Tag & Nacht




Die Bomben fallen, die Kommunikationswege sind instabil, doch die Stimmen aus Gaza verstummen nicht – noch nicht.

Seit dem 7. Oktober 2023 tobt in Gaza ein Krieg, der nicht nur Menschen trifft, sondern auch die Wahrheit bedroht. Für die großen französischen Medienhäuser – von Le Monde bis Arte – sind palästinensische Mitarbeiterinnen und Mitarbeiter die einzigen, die noch berichten können, was wirklich geschieht. Journalisten, Fotografen, Übersetzer – Menschen, die ihr Leben riskieren, damit wir sehen, hören und begreifen können, was sich dort abspielt.

Aber genau diese Menschen stehen jetzt offensichtlich selbst auf der Abschussliste.

Eine Initiative von über zwanzig Redaktionen, darunter France 24, RFI und Médiapart, fordert: Diese Mitarbeiter müssen sofort evakuiert werden. Rami El Meghari, Kamal Abu Shabab, Hassan Jaber, Fadi Hossam – sie alle haben für französische Medien gearbeitet, oft über Jahre hinweg. Ihre Gesichter und Stimmen sind eng mit den Bildern verbunden, die wir aus Gaza kennen.

Ohne sie? Wäre Gaza ein schwarzes Loch auf der Nachrichtenkarte.

Wenn Berichterstattung Leben kostet

Was bedeutet es, Journalist in Gaza zu sein? Mehr als 200 palästinensische Reporter wurden seit Beginn des Kriegs getötet. Die Universität Brown stellte nüchtern fest: Mehr als in beiden Weltkriegen zusammen, mehr als in fünf anderen großen Konflikten dieser Zeit.

Ein Satz aus einem UN-Bericht bleibt hängen wie ein Schlag: „Journalismus ist in Gaza ein tödlicher Beruf geworden.“

Rami El Meghari wurde angeschossen – auf dem Heimweg. Seine Tochter hat einen Luftangriff nur knapp überlebt. Kamal Abu Shababs Haus? Erst zerbombt, dann mit Bulldozern dem Erdboden gleichgemacht. Hassan Jaber erlitt einen Schlaganfall – doch in einem Gesundheitssystem, das selbst in Trümmern liegt, gibt es keine Behandlung.
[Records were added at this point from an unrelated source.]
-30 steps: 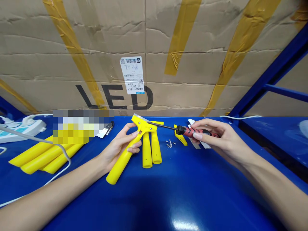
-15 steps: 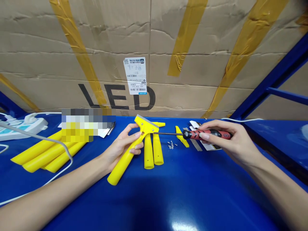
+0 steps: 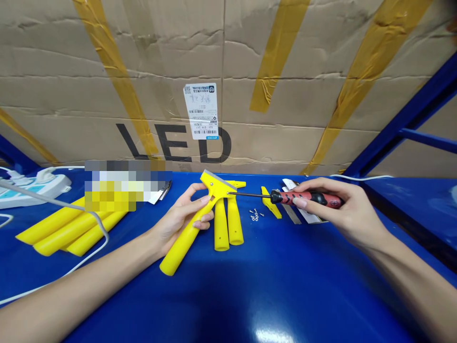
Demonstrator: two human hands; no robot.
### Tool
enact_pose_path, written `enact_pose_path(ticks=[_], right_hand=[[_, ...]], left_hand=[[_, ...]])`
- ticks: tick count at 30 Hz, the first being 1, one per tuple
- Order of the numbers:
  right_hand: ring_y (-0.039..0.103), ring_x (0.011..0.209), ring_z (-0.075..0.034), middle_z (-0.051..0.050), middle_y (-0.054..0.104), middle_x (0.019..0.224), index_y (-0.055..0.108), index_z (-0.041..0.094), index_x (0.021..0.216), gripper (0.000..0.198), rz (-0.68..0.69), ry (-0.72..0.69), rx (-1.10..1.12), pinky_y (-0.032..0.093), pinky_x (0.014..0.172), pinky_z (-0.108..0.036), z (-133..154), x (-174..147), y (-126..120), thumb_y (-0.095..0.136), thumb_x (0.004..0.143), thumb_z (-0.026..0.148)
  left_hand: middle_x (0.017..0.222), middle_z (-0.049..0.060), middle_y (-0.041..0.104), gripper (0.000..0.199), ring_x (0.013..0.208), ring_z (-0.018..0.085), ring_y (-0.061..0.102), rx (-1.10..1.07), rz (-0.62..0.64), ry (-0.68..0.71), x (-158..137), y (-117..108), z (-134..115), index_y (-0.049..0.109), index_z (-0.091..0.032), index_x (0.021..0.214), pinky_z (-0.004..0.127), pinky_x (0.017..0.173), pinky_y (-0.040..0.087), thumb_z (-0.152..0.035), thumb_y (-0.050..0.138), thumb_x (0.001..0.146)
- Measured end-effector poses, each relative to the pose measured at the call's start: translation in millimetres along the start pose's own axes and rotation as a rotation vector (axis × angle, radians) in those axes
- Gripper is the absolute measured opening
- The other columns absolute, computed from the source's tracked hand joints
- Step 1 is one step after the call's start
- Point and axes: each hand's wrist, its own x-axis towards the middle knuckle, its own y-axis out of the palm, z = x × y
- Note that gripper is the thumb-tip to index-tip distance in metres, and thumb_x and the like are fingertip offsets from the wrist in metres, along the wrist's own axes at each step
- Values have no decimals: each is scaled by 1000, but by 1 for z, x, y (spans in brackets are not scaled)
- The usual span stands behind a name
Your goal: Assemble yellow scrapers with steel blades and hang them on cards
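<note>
My left hand (image 3: 187, 209) is closed around a yellow scraper (image 3: 180, 243), tilted with its wide head and grey blade edge up. Two screws show on that head. In my right hand (image 3: 330, 205) is a red and black screwdriver (image 3: 285, 196), held level; its dark tip meets the scraper head at the right-hand screw. Behind the scraper lie two more yellow handles (image 3: 221, 231), side by side. Several small screws and nuts (image 3: 254, 215) are scattered between the hands. Near the screwdriver lie a yellow clamp plate (image 3: 270, 202) and a grey metal blade (image 3: 292, 214).
Several yellow handles (image 3: 57, 238) lie at the left, partly under a pixelated patch. A white power strip (image 3: 39, 188) and grey cable (image 3: 82, 209) sit beside them. A big cardboard box (image 3: 171, 57) stands behind the blue tabletop (image 3: 250, 295); a blue frame (image 3: 385, 133) rises at right.
The screwdriver's tip stays at the scraper's right-hand screw while its handle and my right fingers shift very slightly. The view moves a little. My left hand keeps the same hold.
</note>
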Motion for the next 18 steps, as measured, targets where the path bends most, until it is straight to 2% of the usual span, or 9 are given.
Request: enact_pose_path(ticks=[3,6,10,13,16,18], right_hand=[[57,62,-15,-5,76,87,77,23,87,32,-15,-2,-22,39,50,-28,3,0,1,83,71,50],[61,64,-18,-6,76,89,78,24,86,32,-21,-16,-46,44,52,-30,6,-1,2,83,71,51],[71,84,-25,-6,78,98,78,26,89,27,28,-70,-12,57,68,-36,10,-3,0,83,73,47],[72,97,-28,-4,78,102,78,29,92,18,50,-184,-62,59,80,-40,14,-6,0,79,79,41],[71,98,-29,-6,77,105,78,29,94,16,-6,-299,-200,57,72,-40,18,-8,4,76,83,40],[71,87,-28,-7,77,104,77,29,96,18,-83,-275,-256,52,60,-37,20,-11,7,73,86,44]], left_hand=[[91,3,59,26,55,4,51,0,10,4,0,-1,0,51,-24,114,12,45,39,-10,60,93],[90,2,59,27,54,4,51,0,8,7,1,-1,0,51,-24,113,12,44,39,-11,62,92],[92,3,60,27,53,4,51,1,-15,6,0,1,0,51,-23,113,12,44,39,-9,61,92],[94,3,60,26,54,3,51,-8,-31,5,-1,2,-1,51,-23,112,12,44,38,-9,61,92],[94,2,60,25,55,3,52,7,-34,34,-1,2,0,52,-22,110,11,45,39,-9,63,91],[93,2,62,24,56,4,53,28,-19,59,0,1,2,52,-23,108,12,45,40,-10,64,91]])
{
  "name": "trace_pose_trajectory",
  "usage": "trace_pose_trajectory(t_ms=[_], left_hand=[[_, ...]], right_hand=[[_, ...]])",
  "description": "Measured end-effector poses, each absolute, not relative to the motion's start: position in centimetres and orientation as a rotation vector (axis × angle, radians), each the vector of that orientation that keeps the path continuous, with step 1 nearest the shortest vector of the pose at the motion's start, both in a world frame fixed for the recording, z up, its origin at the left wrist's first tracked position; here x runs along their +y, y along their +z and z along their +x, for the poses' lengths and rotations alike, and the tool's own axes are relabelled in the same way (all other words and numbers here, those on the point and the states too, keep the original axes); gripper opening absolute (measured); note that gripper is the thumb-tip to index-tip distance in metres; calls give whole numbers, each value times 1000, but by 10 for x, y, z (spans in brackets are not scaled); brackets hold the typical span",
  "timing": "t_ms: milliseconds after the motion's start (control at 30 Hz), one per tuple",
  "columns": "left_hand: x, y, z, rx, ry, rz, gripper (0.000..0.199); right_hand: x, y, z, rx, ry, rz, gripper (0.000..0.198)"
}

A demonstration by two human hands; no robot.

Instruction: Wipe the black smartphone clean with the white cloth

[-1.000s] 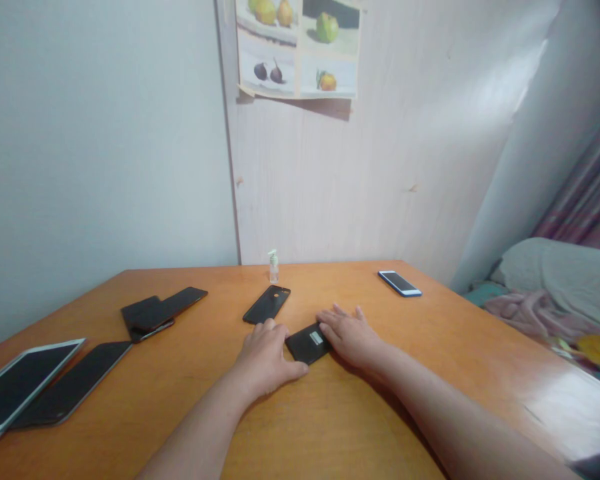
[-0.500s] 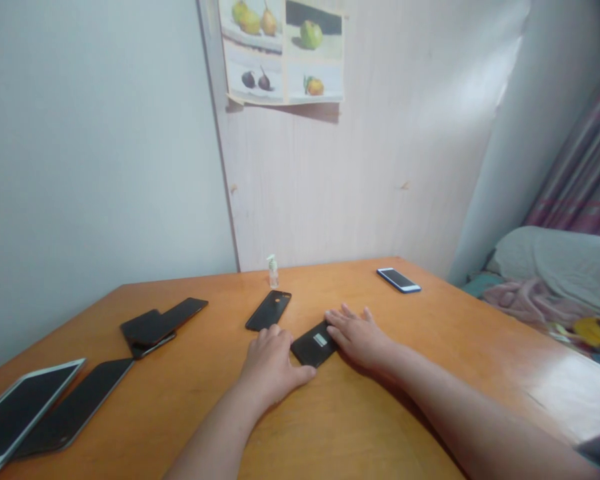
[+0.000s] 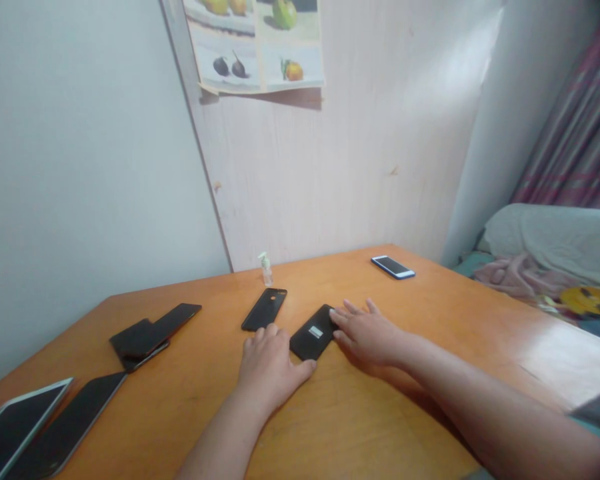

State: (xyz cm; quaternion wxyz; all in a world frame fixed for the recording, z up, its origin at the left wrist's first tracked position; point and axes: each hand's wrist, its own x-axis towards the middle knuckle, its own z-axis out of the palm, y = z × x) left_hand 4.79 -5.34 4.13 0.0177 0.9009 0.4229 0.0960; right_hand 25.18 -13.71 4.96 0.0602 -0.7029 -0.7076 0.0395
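Note:
A black phone (image 3: 312,341) with a small pale rectangle on its face lies flat on the table, between my two hands. At its near left side is my left hand (image 3: 269,360), thumb spread from the fingers, the thumb tip by the phone's lower corner. My right hand (image 3: 367,333) is open at the phone's right side, its fingers spread and the fingertips at the upper right edge. Just beyond my left hand lies a black phone case (image 3: 264,309) with a round hole near its top.
A small clear pump bottle (image 3: 267,270) stands behind the case. At the far right lies a blue-edged white phone (image 3: 393,267). Several dark devices (image 3: 153,333) overlap on the left. Nearer are a white-framed tablet (image 3: 23,420) and a dark tablet (image 3: 75,427) on the wooden table (image 3: 360,420).
My right hand has slid slightly off the phone to the right, uncovering more of its upper right end. My left hand stays beside it. The camera view has shifted slightly.

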Motion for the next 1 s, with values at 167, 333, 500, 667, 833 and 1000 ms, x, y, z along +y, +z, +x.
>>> trace_pose_trajectory(t_ms=[167, 333, 500, 667, 833, 1000], left_hand=[[-54, 38, 48, 1311, 319, 2812, 47], [-52, 37, 48, 1292, 299, 2817, 49], [-52, 39, 48, 1296, 272, 2800, 50], [-53, 39, 48, 1280, 275, 2786, 50], [-54, 41, 49, 1305, 266, 2774, 49], [-54, 40, 50, 1312, 277, 2779, 47]], right_hand=[[-155, 54, 231, -2370, 204, -1818, 51], [-156, 54, 233, -2410, 202, -1791, 52], [-140, 52, 256, -2157, 33, -2188, 50], [-154, 56, 235, -2435, 184, -1730, 49], [-146, 56, 249, -2357, 150, -1887, 43], [-139, 53, 258, -2175, 1, -2161, 44]])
Wie lange kann man in einem solchen Albtraum durchhalten?

Medienethik mit bitterem Beigeschmack

Französische Medienhäuser haben jahrelang von der Arbeit ihrer palästinensischen Kollegen profitiert. Jetzt, wo die Gefahr so greifbar ist, stellt sich eine unangenehme Frage: Reicht ein „Danke“? Oder gehört es zur journalistischen Verantwortung, für diese Menschen auch physisch einzustehen?

Wer die Wahrheit hinter den Geschichten will, muss auch den Schutz bieten – so einfach und so schwer ist das.

Und nein, das ist kein humanitärer Bonus, kein Akt der Großzügigkeit. Es ist pure journalistische Ethik.

Was Frankreich jetzt tun muss

Die Forderung des Journalistenverbandes ist glasklar: Die französische Regierung soll sofort handeln und ihre palästinensischen Medienpartner sowie deren Familien aus Gaza evakuieren. Diese Menschen sind keine „lokalen Helfer“. Sie sind Teil der französischen Medienlandschaft – nur eben an einem der gefährlichsten Orte der Welt.

Wer an Demokratie glaubt, muss auch an die Pressefreiheit glauben.

Und die beginnt nicht erst in Paris – sie beginnt dort, wo Menschen ihre Kameras und Mikrofone zücken, obwohl Bomben fallen.

Ein Blick über den Tellerrand

Wie viele Leser wissen wohl, dass viele der packenden Reportagen aus Kriegsgebieten nicht von entsandten Korrespondenten stammen, sondern von lokalen Mitarbeitern? Ohne sie wären Nachrichten aus Syrien, Afghanistan oder der Ukraine oft nicht möglich gewesen. Gaza ist da keine Ausnahme – aber vielleicht das drastischste Beispiel.

Die Wahrheit hat viele Gesichter. In Gaza sind sie oft von Staub und Angst gezeichnet. Und doch schauen sie direkt in die Kamera – für uns.

Ein Appell, der nicht ungehört bleiben darf

Es geht nicht nur um Evakuierung. Es geht um Anerkennung, um Schutz, um Fairness. Wer sich auf Informationen aus Krisengebieten verlässt, muss auch bereit sein, für deren Quellen einzustehen.

Es ist Zeit, Farbe zu bekennen. Und die Uhr tickt.